## WORK TO COMPLETE
Return the material below exactly, but only from the line with "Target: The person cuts" through the line with "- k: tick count", and without its pictures.

━━ MATERIAL FOR THIS EXERCISE ━━

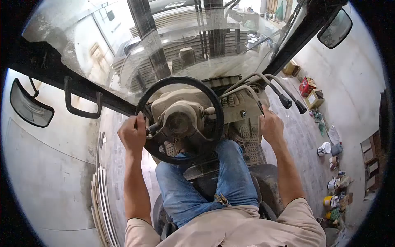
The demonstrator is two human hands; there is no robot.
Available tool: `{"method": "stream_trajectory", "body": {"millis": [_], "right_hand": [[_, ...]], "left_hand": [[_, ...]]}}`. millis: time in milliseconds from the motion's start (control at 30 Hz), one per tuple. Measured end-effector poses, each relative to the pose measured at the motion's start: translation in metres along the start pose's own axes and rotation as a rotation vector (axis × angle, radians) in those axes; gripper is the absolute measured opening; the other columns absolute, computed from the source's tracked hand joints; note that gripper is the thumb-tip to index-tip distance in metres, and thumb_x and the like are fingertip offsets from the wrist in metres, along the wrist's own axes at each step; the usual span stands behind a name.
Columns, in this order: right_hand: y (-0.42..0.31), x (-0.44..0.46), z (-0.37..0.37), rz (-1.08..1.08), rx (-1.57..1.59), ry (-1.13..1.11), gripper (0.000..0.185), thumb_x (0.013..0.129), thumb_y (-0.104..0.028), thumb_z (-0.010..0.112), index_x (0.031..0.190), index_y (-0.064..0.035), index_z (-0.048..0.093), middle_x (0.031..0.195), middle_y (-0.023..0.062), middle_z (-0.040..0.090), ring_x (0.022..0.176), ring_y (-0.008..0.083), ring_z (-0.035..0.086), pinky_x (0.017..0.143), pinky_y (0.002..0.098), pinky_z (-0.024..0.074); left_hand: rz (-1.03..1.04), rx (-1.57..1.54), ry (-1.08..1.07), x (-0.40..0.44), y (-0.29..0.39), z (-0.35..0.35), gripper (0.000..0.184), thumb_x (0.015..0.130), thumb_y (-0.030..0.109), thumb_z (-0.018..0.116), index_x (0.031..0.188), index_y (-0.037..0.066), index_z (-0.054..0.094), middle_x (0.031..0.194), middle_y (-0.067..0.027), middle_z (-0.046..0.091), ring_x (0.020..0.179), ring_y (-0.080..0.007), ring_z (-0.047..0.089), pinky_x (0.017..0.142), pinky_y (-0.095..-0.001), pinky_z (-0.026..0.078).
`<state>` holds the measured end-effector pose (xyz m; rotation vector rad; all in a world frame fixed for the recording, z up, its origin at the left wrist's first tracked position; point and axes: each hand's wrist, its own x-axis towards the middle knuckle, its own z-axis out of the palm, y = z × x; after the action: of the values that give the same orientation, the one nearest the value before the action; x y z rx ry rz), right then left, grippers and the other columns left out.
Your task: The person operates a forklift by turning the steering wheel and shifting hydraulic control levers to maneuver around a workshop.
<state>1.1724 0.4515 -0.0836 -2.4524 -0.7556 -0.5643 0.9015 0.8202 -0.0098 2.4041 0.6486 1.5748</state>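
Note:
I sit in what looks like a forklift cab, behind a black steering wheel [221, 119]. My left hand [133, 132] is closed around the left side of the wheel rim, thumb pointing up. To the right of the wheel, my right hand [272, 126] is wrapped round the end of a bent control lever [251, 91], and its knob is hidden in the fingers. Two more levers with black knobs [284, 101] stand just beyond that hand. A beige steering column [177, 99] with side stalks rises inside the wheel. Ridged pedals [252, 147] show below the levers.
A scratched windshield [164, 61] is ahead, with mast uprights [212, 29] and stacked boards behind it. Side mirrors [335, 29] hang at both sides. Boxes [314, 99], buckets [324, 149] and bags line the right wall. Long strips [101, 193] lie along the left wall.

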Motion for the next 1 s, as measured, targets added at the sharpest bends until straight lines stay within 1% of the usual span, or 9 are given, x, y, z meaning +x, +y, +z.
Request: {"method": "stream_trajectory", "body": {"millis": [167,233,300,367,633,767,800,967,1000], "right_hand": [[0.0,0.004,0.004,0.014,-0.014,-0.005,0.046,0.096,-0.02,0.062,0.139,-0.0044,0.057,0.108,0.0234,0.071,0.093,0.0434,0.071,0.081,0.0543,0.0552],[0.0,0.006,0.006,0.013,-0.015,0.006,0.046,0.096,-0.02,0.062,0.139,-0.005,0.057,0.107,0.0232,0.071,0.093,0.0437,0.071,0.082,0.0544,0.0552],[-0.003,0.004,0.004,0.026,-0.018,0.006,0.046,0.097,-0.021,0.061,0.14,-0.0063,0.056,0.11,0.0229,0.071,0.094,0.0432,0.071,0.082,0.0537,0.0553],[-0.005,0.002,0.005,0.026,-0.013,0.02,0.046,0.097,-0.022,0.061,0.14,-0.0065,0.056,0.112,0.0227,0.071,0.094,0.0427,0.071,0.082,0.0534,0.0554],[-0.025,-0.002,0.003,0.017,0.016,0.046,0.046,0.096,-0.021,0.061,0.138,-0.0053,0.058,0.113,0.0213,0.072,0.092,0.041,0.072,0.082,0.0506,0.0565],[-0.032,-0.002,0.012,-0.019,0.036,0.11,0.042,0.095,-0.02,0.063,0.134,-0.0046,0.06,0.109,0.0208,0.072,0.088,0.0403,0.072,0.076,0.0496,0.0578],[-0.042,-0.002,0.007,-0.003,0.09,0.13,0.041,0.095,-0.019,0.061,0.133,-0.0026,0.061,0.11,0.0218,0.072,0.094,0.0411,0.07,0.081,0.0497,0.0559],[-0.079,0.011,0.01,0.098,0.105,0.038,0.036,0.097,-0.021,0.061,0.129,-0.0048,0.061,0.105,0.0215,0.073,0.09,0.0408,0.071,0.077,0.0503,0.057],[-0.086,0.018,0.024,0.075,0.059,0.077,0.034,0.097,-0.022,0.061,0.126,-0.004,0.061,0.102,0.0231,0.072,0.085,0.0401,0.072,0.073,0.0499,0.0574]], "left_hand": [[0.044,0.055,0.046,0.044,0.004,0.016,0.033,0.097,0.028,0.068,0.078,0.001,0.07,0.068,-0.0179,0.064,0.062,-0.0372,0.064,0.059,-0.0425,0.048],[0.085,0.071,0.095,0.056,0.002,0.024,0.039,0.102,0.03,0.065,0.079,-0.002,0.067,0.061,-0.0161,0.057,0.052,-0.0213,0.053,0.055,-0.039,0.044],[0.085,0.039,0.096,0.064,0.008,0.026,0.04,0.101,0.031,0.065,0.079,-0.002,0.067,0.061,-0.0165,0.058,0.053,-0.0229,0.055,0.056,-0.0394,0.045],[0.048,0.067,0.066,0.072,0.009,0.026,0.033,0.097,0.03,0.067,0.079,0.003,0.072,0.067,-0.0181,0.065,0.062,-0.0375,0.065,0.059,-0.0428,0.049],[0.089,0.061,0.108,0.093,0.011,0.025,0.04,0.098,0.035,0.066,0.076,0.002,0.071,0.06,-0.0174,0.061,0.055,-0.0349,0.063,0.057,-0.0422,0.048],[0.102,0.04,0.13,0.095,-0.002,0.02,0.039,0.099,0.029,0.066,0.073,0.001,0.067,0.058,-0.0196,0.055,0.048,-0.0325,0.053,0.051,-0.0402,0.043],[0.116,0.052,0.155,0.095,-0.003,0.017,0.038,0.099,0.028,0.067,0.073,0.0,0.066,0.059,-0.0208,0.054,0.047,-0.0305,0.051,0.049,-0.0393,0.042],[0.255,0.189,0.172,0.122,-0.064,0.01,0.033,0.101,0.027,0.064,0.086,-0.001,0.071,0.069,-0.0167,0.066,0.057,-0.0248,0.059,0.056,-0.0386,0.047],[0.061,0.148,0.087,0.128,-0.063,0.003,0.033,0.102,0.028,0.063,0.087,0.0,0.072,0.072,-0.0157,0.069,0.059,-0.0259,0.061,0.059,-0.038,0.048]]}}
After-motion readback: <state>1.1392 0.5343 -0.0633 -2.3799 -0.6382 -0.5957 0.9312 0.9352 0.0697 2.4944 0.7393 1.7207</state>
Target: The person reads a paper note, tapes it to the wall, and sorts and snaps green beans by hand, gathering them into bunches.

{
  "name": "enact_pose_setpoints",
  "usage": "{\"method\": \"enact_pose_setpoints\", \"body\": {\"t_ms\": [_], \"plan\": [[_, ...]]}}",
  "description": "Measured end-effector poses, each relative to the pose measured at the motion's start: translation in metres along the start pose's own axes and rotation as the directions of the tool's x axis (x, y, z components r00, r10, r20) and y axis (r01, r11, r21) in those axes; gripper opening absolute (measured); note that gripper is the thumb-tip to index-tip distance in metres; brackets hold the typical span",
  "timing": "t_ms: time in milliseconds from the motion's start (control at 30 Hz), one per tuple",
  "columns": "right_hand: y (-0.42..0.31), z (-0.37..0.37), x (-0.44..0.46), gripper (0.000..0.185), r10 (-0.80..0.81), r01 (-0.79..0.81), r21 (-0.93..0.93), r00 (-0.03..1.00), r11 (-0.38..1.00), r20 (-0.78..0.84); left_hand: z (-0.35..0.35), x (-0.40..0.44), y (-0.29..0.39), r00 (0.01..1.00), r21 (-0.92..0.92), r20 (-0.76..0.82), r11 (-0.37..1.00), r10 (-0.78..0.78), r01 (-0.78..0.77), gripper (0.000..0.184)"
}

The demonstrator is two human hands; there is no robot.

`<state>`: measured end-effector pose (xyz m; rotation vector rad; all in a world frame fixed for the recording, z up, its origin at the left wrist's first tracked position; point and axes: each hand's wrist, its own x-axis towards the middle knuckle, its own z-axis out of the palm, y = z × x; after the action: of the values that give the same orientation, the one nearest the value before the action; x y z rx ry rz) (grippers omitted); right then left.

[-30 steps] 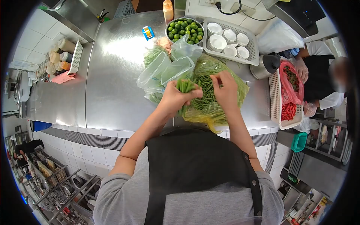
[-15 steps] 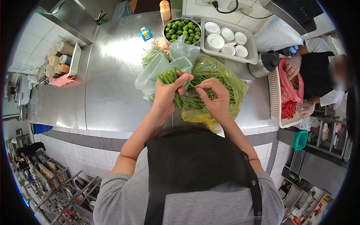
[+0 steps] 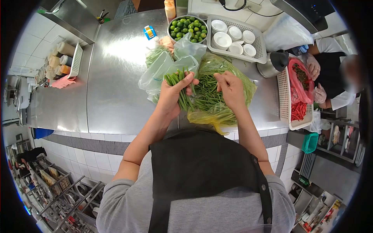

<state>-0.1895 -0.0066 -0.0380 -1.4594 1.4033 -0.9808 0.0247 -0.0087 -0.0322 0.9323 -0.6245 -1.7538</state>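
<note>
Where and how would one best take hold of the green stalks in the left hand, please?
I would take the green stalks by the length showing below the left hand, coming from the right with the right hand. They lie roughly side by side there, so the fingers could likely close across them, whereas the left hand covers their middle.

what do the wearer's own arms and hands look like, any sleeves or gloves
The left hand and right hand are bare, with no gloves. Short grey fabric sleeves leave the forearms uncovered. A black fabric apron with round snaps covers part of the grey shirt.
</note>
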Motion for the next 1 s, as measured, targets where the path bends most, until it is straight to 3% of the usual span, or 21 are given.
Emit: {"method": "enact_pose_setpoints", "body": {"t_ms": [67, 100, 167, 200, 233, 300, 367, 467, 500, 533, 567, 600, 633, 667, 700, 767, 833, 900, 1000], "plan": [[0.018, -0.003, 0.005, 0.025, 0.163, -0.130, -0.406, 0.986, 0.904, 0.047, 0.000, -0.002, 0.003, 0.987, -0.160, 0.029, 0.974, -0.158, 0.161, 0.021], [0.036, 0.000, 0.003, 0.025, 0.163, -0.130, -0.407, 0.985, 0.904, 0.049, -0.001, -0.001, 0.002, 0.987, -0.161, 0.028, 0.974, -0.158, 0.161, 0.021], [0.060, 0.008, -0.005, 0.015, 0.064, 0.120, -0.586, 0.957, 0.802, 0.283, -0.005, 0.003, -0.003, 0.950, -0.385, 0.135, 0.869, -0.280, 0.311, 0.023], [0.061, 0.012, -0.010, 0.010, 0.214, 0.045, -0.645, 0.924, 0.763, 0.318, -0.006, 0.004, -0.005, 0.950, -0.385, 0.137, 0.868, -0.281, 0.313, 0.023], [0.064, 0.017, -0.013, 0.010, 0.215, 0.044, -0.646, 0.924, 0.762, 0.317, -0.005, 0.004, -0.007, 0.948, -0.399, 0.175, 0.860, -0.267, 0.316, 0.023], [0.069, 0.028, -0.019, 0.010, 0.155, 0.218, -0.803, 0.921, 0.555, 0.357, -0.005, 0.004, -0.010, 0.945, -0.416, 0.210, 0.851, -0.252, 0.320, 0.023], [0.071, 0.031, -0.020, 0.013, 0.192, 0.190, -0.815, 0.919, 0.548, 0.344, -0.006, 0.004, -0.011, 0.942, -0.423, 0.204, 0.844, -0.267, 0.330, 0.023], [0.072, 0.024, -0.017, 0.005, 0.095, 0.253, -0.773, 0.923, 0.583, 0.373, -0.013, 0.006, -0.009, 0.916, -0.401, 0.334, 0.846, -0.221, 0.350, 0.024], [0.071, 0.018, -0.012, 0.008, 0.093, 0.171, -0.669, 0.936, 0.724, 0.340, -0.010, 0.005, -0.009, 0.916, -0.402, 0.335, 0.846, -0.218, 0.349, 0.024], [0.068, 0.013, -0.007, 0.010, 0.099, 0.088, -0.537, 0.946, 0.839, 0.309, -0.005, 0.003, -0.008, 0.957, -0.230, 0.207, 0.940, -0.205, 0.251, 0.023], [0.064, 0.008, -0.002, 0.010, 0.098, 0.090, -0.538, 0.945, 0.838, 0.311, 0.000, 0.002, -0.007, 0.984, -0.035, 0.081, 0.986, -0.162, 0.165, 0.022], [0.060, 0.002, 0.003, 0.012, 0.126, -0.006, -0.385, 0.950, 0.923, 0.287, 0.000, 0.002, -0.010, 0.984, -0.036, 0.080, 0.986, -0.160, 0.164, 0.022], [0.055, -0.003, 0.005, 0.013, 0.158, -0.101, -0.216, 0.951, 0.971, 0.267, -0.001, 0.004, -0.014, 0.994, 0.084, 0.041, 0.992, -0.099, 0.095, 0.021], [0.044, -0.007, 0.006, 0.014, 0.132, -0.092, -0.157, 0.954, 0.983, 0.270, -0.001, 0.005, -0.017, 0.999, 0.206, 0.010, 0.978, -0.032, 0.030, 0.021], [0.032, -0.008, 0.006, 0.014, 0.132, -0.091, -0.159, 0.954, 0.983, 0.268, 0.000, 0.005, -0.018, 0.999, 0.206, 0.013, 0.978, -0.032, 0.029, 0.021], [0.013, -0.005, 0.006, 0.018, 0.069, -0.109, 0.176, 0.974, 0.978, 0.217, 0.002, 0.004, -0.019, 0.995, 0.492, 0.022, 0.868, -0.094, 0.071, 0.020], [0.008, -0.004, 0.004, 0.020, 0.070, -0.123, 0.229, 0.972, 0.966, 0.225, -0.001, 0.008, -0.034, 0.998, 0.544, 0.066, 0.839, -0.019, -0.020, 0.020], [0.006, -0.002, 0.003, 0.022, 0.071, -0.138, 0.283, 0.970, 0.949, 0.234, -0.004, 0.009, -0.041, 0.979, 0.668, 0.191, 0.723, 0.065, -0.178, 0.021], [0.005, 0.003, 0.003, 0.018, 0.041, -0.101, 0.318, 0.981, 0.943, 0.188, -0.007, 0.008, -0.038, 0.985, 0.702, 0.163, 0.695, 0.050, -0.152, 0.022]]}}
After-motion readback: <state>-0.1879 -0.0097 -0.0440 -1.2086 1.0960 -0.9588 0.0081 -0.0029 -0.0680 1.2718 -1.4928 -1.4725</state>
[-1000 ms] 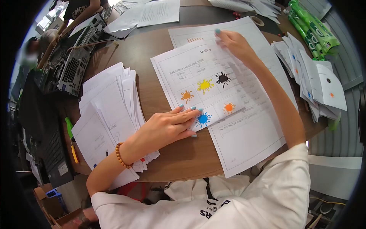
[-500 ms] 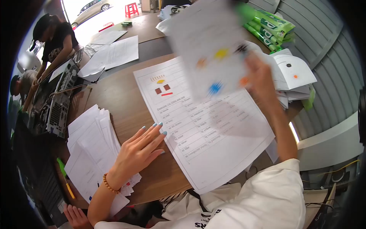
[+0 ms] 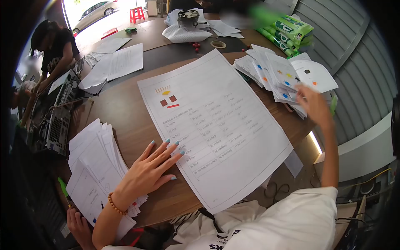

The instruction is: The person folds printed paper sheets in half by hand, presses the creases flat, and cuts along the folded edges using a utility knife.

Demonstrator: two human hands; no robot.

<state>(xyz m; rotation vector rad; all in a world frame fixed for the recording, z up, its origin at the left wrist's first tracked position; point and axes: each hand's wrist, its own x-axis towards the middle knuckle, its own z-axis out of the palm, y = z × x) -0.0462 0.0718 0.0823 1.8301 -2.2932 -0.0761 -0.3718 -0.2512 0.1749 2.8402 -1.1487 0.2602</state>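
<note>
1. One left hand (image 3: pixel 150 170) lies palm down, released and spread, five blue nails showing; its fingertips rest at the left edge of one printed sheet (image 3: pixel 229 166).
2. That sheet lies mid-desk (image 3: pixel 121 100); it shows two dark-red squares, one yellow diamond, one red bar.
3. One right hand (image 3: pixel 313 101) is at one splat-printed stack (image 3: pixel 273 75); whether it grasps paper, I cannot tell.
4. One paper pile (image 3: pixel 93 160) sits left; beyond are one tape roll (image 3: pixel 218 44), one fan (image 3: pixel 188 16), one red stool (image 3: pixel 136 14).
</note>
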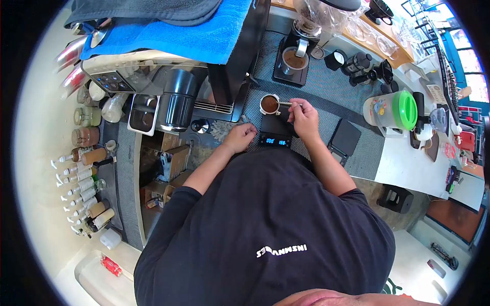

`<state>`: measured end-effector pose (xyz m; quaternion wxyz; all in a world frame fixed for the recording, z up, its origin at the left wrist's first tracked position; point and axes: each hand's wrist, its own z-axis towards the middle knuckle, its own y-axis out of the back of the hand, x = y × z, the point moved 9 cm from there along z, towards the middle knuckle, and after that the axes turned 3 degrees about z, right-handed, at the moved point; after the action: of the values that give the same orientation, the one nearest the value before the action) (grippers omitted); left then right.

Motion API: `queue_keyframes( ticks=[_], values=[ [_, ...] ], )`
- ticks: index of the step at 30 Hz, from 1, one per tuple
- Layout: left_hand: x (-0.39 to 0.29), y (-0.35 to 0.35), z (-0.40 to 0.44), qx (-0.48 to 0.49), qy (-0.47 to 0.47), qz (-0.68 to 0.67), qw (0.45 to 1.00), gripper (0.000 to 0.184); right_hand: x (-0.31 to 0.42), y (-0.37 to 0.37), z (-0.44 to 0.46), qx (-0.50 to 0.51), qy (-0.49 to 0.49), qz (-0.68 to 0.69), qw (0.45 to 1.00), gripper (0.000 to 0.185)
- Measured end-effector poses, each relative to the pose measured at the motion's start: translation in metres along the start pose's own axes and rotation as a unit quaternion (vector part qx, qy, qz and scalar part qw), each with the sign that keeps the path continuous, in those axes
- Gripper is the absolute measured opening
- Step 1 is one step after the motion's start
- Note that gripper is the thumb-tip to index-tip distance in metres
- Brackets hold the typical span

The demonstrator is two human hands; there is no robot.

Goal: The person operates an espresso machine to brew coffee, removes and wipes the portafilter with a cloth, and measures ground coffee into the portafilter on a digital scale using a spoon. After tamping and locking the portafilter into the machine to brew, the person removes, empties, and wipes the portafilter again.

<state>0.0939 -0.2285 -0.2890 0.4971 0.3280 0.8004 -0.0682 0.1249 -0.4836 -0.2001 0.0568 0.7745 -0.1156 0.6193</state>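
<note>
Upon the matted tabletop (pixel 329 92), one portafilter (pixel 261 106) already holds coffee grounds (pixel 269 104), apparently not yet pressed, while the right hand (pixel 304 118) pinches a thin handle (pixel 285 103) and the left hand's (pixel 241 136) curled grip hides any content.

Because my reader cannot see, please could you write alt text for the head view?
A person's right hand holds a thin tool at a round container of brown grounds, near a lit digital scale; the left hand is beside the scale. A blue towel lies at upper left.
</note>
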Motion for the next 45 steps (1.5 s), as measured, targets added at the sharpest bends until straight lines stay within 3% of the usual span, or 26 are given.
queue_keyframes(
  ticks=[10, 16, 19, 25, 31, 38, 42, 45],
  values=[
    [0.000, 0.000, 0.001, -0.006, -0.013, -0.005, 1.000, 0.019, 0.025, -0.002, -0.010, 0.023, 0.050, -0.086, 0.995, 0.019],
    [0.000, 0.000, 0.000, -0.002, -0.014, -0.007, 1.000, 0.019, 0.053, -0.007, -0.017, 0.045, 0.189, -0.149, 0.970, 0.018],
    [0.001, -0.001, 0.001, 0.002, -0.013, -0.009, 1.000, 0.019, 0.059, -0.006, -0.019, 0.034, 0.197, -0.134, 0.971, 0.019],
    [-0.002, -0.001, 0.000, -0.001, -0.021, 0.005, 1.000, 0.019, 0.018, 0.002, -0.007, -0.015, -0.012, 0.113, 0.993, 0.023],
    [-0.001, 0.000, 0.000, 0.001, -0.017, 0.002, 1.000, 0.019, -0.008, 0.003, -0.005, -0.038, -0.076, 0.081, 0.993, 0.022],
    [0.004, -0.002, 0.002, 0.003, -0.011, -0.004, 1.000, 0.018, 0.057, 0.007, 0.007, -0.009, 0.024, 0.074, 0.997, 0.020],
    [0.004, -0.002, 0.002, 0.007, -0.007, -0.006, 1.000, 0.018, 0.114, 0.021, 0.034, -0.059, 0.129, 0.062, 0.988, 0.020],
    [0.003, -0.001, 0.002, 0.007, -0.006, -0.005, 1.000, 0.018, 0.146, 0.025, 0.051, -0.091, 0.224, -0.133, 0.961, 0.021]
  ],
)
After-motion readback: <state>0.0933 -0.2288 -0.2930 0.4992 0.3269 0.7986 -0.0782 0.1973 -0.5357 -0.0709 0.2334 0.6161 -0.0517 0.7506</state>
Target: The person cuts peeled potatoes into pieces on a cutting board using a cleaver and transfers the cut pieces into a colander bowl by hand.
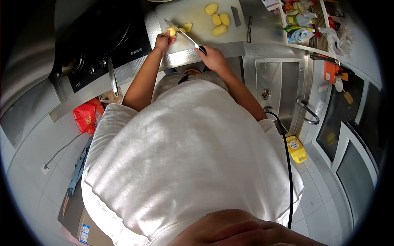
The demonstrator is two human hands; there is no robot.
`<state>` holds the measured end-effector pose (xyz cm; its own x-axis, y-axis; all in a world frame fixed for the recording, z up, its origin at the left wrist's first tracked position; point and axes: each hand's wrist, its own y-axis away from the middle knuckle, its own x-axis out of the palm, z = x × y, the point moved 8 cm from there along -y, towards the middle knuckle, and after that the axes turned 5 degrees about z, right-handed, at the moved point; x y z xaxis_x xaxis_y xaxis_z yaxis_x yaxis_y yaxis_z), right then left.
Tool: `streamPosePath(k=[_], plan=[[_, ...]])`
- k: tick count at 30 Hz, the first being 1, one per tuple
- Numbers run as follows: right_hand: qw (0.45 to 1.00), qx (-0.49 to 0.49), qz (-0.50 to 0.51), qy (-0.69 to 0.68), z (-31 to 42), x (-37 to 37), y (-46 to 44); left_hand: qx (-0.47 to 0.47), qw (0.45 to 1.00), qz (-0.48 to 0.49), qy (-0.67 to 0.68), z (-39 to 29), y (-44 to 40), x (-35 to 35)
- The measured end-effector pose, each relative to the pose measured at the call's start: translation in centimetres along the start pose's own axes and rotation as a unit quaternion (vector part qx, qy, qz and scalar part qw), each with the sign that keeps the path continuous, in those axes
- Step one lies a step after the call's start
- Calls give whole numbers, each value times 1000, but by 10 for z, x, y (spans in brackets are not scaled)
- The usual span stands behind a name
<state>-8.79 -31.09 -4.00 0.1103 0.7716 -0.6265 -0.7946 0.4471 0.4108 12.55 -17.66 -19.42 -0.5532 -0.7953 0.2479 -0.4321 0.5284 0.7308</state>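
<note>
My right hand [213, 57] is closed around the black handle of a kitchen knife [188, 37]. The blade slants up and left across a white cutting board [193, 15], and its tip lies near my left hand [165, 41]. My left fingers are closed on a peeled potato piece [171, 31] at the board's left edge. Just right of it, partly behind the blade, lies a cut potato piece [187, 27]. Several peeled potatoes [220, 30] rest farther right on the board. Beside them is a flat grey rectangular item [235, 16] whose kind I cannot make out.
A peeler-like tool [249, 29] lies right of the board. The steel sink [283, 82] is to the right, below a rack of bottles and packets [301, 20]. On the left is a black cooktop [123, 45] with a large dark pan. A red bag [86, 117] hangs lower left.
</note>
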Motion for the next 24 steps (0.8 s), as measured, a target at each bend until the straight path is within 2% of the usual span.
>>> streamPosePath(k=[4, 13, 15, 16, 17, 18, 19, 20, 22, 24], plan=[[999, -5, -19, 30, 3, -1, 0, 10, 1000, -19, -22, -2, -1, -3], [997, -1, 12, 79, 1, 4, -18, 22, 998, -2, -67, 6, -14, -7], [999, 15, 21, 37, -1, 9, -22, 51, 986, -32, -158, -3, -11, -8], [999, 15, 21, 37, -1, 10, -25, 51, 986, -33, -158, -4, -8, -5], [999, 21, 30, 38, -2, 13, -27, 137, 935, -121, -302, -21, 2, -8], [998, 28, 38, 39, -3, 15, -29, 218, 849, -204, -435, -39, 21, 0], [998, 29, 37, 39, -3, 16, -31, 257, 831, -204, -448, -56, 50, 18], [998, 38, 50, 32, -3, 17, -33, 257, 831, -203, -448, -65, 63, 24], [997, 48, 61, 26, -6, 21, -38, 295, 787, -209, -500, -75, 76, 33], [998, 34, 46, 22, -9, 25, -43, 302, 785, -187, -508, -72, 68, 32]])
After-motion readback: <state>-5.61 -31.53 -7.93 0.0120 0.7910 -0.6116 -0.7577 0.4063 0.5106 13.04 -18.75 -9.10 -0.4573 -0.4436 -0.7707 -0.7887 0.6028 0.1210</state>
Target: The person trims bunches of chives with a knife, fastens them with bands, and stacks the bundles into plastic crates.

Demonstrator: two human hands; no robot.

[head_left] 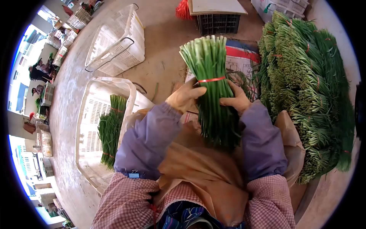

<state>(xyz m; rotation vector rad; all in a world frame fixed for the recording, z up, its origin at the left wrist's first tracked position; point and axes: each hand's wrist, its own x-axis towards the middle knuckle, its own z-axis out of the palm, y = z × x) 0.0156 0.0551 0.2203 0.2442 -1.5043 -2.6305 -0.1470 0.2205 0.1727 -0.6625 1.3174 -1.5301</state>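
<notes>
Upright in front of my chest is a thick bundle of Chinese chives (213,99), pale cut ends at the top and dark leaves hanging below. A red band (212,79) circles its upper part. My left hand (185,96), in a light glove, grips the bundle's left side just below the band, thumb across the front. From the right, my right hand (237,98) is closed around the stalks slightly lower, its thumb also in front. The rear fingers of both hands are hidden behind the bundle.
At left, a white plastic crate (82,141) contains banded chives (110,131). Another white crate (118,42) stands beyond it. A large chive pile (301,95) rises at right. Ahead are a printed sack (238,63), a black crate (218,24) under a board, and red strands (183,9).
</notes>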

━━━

## EXERCISE RESPONSE
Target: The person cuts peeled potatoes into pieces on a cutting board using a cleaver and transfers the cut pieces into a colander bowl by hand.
The demonstrator is two human hands; there is no robot.
`<state>` holds the measured end-effector pose (xyz cm; its own x-axis, y-axis; all in a world frame fixed for the recording, z up, its origin at the left wrist's first tracked position; point and axes: each hand's wrist, its own y-axis away from the middle knuckle, its own x-axis out of the palm, z = x × y, the point moved 8 cm from there along -y, towards the middle knuckle, and after that the axes turned 5 degrees about z, right-handed, at the moved point; x y z xaxis_x xaxis_y xaxis_z yaxis_x yaxis_y yaxis_z), right then left.
Tool: `streamPosePath(k=[_], plan=[[_, ...]])`
- k: tick count at 30 Hz, the first being 1, one per tuple

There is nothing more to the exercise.